Prompt
Starting at the line that contains "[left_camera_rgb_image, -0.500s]" and ending at the line that contains "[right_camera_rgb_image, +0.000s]", the lines below are to be given again exactly, with nothing added.

Material provided
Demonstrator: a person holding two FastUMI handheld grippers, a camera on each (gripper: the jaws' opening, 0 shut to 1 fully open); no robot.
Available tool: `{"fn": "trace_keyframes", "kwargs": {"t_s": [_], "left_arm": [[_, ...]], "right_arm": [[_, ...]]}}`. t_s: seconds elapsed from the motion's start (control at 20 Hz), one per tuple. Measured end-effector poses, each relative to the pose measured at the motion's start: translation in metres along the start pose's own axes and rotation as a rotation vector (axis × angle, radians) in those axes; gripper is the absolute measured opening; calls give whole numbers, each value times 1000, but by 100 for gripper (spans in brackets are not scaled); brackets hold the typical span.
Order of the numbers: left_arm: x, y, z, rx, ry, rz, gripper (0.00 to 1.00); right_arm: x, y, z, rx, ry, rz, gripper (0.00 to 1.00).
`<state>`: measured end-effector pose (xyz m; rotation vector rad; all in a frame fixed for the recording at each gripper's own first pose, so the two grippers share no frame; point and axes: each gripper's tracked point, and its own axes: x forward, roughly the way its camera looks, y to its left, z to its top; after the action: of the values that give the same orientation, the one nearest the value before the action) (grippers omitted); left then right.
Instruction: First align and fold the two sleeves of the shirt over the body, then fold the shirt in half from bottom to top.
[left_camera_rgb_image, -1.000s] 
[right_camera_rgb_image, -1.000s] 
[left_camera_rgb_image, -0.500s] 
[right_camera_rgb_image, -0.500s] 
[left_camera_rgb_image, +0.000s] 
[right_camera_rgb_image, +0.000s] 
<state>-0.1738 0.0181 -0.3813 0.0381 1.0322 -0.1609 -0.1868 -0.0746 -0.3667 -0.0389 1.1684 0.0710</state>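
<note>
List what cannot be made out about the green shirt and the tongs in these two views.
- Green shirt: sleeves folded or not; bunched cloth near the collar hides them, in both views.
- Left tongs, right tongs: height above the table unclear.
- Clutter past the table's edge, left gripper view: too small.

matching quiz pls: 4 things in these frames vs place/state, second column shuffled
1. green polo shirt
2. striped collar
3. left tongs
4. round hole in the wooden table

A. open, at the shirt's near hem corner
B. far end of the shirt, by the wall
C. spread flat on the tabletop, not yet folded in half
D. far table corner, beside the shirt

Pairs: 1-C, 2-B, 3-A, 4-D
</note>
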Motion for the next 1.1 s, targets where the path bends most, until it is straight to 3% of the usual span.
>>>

The completed task
[left_camera_rgb_image, -0.500s] 
[right_camera_rgb_image, -0.500s] 
[left_camera_rgb_image, +0.000s] 
[right_camera_rgb_image, +0.000s] 

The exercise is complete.